RECORDED INFORMATION:
┄┄┄┄┄┄┄┄┄┄┄┄┄┄┄┄┄┄┄┄
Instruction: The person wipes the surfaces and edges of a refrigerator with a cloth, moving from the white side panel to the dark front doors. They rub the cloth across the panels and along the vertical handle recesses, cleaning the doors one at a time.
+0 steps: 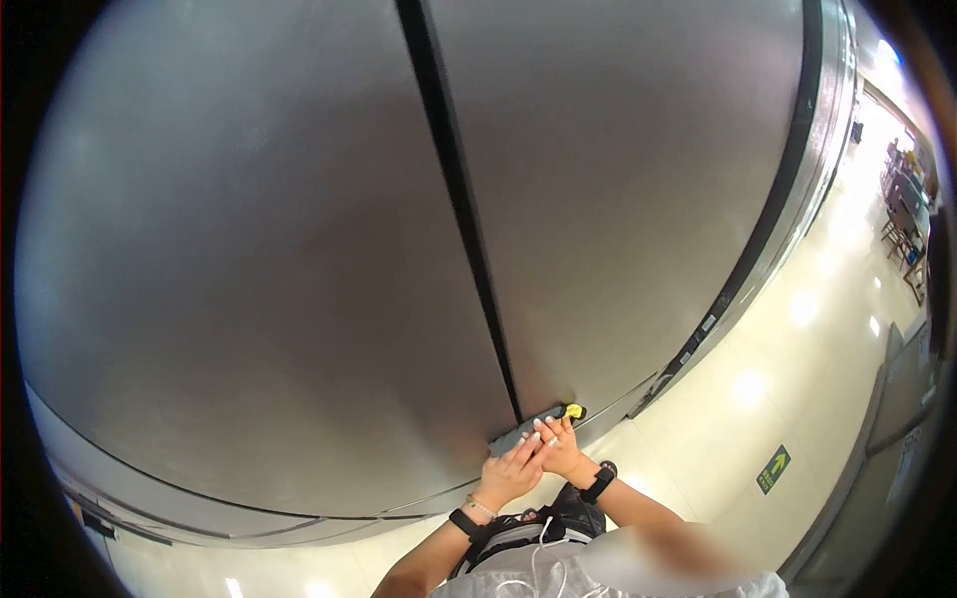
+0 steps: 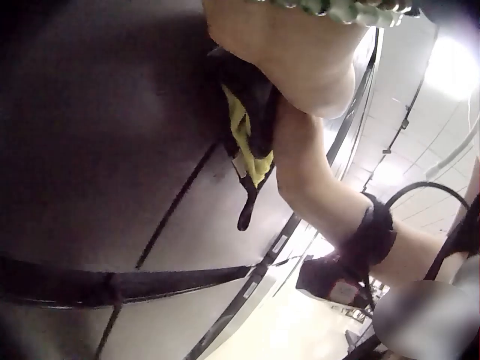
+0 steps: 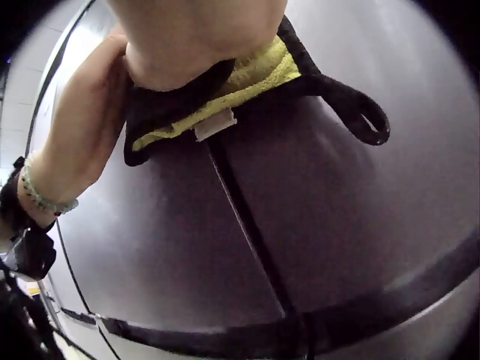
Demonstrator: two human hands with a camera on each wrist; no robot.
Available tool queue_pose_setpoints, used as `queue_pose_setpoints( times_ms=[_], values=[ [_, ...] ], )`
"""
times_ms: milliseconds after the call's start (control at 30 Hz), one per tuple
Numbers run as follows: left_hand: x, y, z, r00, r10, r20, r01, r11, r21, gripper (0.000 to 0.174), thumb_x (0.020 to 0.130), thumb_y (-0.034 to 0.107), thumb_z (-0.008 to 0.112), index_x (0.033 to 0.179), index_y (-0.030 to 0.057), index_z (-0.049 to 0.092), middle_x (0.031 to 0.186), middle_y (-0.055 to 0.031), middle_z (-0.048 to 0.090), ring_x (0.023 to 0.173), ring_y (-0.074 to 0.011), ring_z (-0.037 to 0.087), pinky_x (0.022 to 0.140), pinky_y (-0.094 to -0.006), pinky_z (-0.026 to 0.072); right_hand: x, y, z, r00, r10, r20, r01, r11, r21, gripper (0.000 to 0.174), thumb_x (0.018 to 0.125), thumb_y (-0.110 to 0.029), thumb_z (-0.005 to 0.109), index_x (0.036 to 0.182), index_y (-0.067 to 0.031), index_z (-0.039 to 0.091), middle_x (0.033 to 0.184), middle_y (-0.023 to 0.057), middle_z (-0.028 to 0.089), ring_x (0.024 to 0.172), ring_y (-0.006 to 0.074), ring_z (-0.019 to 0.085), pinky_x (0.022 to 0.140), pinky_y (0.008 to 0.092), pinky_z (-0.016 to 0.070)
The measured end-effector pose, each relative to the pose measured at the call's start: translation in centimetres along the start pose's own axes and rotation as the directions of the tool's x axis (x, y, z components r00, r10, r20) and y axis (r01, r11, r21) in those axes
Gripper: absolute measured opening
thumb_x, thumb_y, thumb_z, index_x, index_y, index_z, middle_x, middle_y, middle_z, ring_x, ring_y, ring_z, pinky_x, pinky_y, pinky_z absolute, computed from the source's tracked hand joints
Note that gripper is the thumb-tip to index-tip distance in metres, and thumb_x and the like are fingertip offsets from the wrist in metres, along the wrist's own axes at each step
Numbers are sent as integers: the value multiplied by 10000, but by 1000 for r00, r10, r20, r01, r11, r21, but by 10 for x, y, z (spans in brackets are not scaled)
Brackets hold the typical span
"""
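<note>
A folded cleaning cloth [image 1: 513, 439], grey on one face and yellow on the other with black edging, lies against the metal doors [image 1: 299, 249], across the dark seam low down. My left hand [image 1: 511, 473] presses on it with fingers straight, their tips overlapping my right hand in the head view. My right hand [image 1: 561, 450] rests on the cloth's right part, close beside the left. In the right wrist view, the cloth's yellow side [image 3: 259, 79], a white tag [image 3: 215, 124] and a black hanging loop [image 3: 364, 120] show below the palm. My right fingers are mostly hidden there.
A black seam [image 1: 459, 189] runs between the two door panels. Dark trim [image 1: 788, 149] borders the right one. Pale glossy floor [image 1: 738, 399] with a green arrow sign [image 1: 773, 468] lies to the right, with chairs [image 1: 902, 234] farther off. A grey cabinet-like surface [image 1: 857, 498] stands lower right.
</note>
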State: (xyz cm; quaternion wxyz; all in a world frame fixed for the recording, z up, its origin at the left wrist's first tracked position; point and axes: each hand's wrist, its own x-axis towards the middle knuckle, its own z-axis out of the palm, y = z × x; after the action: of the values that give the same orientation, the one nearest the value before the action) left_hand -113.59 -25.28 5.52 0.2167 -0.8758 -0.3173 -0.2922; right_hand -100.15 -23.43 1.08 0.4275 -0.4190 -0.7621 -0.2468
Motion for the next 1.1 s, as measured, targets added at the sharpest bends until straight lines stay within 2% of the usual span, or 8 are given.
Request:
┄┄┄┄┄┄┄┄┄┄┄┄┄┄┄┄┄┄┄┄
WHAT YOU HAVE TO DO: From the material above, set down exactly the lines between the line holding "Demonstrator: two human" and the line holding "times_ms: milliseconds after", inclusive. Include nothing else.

EXERCISE OUTPUT:
Demonstrator: two human hands with a camera on each wrist; no robot.
Available tool queue_pose_setpoints, used as `queue_pose_setpoints( times_ms=[_], values=[ [_, ...] ], )`
"""
times_ms: milliseconds after the call's start (control at 30 Hz), one per tuple

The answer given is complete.